TASK BRIEF -> Find "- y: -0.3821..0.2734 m" below and begin at its line; stop after the line with "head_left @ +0". Output those lines exactly, without pictures.

RECORDS SHOWN Start Marker

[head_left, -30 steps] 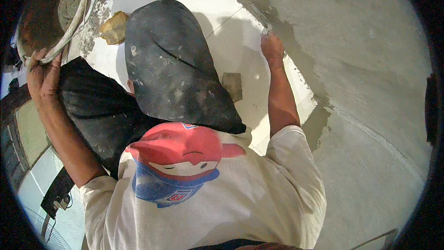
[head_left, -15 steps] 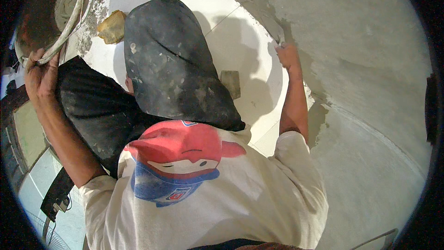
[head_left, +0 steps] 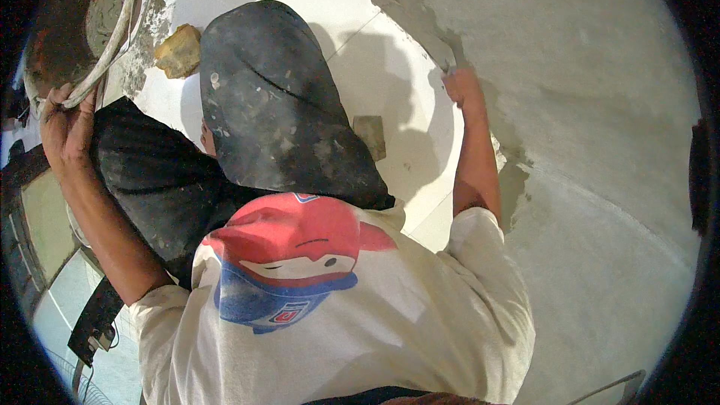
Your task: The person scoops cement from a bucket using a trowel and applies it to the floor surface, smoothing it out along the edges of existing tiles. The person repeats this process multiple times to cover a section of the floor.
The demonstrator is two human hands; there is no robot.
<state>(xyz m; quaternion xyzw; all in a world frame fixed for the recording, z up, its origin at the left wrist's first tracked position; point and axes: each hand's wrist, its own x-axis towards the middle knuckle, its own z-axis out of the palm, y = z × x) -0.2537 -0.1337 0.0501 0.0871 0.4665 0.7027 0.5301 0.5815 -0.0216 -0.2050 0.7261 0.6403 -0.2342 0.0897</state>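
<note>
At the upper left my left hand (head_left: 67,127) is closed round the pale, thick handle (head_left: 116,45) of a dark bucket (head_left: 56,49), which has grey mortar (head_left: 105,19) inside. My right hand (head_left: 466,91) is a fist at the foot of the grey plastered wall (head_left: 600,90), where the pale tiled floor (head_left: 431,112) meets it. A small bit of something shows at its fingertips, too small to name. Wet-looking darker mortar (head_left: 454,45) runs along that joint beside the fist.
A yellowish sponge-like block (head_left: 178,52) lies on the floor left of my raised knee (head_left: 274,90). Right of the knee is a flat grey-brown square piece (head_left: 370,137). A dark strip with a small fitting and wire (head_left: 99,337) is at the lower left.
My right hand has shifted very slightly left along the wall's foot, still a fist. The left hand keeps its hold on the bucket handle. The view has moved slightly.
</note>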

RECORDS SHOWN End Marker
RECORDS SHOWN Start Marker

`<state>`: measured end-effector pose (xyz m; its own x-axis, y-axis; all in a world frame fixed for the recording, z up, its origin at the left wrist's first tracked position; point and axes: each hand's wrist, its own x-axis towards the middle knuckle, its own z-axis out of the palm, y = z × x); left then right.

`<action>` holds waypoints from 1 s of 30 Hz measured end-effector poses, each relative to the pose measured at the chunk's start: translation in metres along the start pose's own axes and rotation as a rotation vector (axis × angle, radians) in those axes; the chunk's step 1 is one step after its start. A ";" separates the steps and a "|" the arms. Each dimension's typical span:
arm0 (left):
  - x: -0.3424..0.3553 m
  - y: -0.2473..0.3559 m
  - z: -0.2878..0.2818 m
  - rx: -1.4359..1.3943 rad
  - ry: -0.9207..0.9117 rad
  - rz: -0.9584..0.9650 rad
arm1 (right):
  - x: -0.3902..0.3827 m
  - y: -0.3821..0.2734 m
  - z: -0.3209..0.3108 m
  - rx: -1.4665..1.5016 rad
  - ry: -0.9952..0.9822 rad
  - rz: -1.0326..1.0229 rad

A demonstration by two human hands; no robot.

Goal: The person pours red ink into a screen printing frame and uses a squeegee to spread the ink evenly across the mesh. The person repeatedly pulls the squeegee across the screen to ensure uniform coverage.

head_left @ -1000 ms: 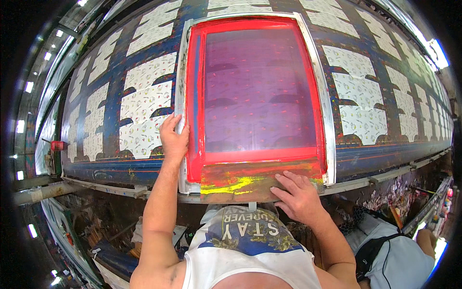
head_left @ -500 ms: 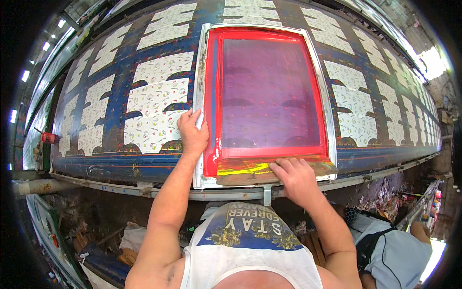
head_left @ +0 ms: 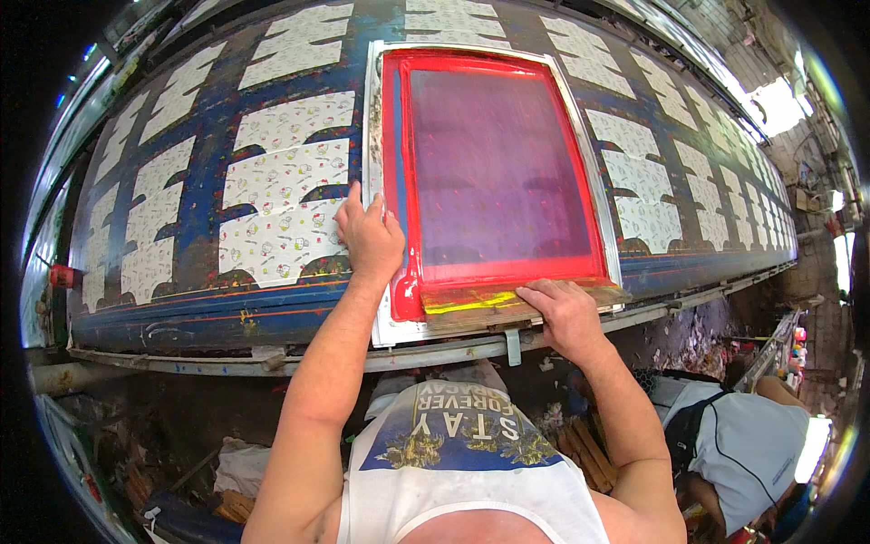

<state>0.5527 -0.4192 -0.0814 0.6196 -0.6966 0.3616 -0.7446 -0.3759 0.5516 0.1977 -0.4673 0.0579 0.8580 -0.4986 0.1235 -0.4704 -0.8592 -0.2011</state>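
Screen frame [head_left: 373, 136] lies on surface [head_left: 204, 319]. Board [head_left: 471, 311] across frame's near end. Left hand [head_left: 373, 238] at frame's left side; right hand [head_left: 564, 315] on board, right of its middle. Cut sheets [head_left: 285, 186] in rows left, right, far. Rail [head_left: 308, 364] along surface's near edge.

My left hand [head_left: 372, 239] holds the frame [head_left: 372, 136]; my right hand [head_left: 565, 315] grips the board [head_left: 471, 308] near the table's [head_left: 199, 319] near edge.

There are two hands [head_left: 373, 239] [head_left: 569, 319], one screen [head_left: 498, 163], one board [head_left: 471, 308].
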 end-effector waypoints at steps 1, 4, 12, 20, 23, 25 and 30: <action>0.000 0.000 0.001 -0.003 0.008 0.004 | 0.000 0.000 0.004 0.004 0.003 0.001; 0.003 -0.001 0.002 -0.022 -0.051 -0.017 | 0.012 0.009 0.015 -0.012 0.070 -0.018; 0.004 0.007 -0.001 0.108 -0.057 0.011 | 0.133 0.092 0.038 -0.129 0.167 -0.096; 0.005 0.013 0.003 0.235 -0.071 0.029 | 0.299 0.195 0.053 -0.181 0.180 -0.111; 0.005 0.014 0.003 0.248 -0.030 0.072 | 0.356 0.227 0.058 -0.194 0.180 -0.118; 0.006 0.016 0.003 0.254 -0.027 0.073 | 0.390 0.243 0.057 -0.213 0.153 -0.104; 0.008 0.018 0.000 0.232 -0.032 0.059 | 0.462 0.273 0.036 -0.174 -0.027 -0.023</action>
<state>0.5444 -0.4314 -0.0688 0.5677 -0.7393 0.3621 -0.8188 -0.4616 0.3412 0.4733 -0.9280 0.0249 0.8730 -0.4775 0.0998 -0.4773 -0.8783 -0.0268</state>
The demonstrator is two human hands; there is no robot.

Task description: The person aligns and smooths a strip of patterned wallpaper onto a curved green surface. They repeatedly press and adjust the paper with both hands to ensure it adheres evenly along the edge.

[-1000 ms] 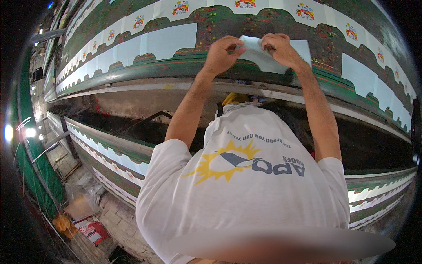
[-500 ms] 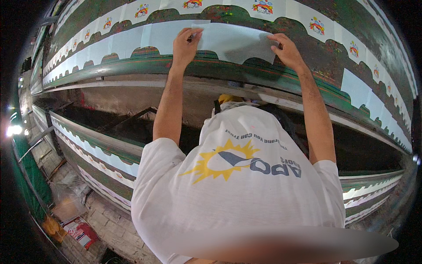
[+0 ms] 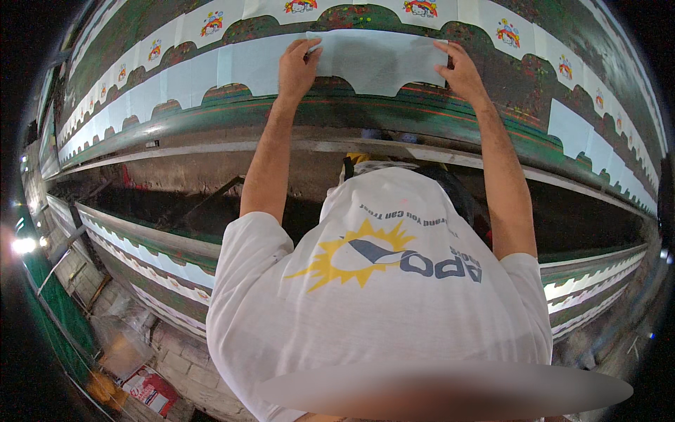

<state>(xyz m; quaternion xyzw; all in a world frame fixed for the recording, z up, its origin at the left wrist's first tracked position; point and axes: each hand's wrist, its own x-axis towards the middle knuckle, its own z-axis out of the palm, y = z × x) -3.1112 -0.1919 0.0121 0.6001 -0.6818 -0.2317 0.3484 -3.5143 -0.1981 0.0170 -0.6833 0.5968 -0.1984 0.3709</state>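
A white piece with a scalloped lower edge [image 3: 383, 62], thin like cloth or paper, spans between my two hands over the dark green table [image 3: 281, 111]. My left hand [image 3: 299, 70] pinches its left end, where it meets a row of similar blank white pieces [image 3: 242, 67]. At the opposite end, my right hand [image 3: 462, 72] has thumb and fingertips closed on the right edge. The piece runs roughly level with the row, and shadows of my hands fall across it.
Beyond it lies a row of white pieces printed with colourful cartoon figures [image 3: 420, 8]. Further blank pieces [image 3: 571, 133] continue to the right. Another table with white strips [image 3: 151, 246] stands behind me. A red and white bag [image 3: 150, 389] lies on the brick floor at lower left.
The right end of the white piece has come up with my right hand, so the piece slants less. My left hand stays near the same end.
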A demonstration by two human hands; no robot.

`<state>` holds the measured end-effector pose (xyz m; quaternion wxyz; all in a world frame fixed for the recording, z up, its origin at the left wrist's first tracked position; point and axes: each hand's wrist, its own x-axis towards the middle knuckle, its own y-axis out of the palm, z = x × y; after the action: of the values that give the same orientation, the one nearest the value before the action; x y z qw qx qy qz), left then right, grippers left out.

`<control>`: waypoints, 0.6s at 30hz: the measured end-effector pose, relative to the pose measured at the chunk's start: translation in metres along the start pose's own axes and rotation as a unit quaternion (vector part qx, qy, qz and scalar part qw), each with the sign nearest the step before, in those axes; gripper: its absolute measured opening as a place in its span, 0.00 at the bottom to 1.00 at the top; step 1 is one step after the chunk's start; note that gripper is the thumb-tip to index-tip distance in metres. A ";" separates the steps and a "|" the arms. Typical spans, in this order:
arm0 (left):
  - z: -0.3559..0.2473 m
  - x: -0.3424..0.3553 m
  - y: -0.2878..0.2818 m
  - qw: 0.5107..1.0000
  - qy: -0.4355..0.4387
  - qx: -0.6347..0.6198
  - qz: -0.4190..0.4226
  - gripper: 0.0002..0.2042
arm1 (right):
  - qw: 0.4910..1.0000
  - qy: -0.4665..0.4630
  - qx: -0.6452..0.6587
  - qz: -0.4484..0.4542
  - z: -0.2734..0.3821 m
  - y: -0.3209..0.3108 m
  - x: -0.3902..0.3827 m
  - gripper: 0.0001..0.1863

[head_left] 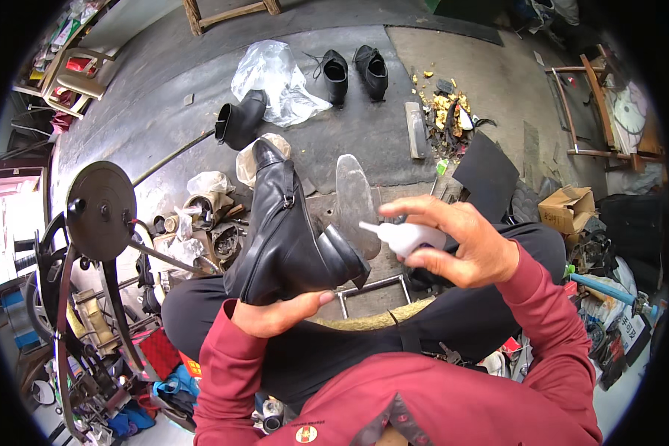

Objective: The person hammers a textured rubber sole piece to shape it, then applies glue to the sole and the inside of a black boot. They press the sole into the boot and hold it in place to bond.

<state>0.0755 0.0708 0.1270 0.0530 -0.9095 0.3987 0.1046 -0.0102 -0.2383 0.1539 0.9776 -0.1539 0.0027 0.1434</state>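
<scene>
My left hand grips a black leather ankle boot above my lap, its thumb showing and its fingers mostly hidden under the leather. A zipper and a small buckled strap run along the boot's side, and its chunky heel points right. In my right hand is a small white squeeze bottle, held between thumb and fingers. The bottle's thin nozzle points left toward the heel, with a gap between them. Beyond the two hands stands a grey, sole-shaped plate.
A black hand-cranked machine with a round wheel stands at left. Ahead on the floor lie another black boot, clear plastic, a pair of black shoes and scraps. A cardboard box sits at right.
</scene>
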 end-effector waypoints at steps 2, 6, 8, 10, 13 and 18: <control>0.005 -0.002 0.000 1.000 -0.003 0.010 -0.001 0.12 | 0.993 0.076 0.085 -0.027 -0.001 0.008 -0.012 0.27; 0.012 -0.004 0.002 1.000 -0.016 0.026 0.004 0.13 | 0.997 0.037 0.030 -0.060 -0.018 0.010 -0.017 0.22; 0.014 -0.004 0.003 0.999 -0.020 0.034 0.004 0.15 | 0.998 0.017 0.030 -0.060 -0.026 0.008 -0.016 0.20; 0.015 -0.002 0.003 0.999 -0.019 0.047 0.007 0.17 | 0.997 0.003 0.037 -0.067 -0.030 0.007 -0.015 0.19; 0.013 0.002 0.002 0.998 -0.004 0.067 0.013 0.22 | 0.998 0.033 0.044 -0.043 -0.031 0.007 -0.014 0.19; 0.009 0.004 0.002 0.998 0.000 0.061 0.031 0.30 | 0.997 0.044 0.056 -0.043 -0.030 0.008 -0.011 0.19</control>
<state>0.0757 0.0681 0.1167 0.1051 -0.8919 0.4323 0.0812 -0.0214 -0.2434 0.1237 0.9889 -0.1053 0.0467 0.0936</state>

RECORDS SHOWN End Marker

RESPONSE TO THIS EXERCISE ->
  - y: -0.3821..0.2734 m
  - z: -0.3209..0.3108 m
  - rx: -1.4665..1.5016 rad
  - ry: -0.9952..0.9822 rad
  - rz: -1.0326..1.0229 rad

A demonstration by two human hands; no robot.

Goal: The person pours red ink into a screen printing frame and uses a squeegee to spread the ink evenly across the mesh. The person repeatedly pulls the squeegee across the screen to ensure uniform coverage.

head_left @ -1000 ms: 
head_left @ -500 ms: 
head_left @ +0 ms: 

The answer has now been finished.